Ich habe festgestellt, dass ich eine Menge erledigen kann, wenn ich mir einen Zeitplan mache und mich daran halte. Wenn ich nicht auf Tour bin, besteht der Tag im Grunde aus zwei Schichten. Dazu gehört eine Menge Schreibtischarbeit, die zwar nicht spannend ist, aber notwendig, um Buchprojekte zu Ende zu bringen. An sechs Tagen die Woche bin ich im Fitnessstudio, das sich in der Nähe meiner Wohnung befindet und 24 Stunden am Tag geöffnet hat, so dass das Training manchmal zu sehr merkwürdigen Zeiten stattfindet, aber ich schaffe es. Am Wochenende setze ich mich manchmal zum Schreiben in ein Café, einfach um mal etwas anderes zu sehen. Abends sitze ich meistens vor den Boxen und höre Musik. Dieses relativ einfache Vergnügen hat für mich nie seinen Reiz verloren. Wenn ich unterwegs bin, dreht sich alles um die Show, die normalerweise um 20 Uhr beginnt. Sechs Trainingseinheiten pro Woche, eine Mahlzeit am Tag, nachdem die Veranstaltung vorbei ist. Nach dem Training arbeite ich bis etwa eine Stunde vor dem Auftritt an neuen Texten. Ich arbeite jeden Tag. Es geht also um gute Organisation und einen stetigen Arbeitsfluss. Ich muss nicht besonders schnell arbeiten, aber immer vorankommen. Ein Schlüssel dafür ist, Ablenkungen so weit wie möglich auszuschalten. Für mich sind das menschliche Interaktionen, die nicht Teil der Arbeit sind.

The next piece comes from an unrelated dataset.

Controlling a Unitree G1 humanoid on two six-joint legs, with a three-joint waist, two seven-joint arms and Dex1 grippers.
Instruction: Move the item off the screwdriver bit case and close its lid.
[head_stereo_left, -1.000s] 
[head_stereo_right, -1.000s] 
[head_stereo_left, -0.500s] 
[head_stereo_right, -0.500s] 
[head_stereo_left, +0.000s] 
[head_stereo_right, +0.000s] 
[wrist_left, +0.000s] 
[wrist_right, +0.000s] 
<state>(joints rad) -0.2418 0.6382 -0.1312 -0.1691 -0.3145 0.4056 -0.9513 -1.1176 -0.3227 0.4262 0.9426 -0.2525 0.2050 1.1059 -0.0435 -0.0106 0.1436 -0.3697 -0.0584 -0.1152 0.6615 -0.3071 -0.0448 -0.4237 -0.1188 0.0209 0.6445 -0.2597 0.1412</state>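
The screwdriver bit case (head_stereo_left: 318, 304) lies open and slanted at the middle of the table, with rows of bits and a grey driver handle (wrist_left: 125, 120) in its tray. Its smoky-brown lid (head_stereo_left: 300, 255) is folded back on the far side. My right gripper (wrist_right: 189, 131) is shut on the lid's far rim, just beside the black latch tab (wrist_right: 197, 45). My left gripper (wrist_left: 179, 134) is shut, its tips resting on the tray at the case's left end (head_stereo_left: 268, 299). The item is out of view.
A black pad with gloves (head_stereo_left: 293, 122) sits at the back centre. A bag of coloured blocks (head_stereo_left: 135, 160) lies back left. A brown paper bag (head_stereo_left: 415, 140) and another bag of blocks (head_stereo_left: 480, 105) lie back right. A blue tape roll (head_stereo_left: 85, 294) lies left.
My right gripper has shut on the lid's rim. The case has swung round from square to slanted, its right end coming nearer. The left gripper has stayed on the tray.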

Was steht als Nächstes an?
Bis Anfang Juli stehen eine Menge Auftritte an und dann gibt es eine Menge Arbeit zu erledigen, um ein Buchmanuskript für die Veröffentlichung im Dezember fertigzustellen, und einige andere Projekte, die eher langfristig angelegt sind und etwas an Fahrt aufnehmen werden.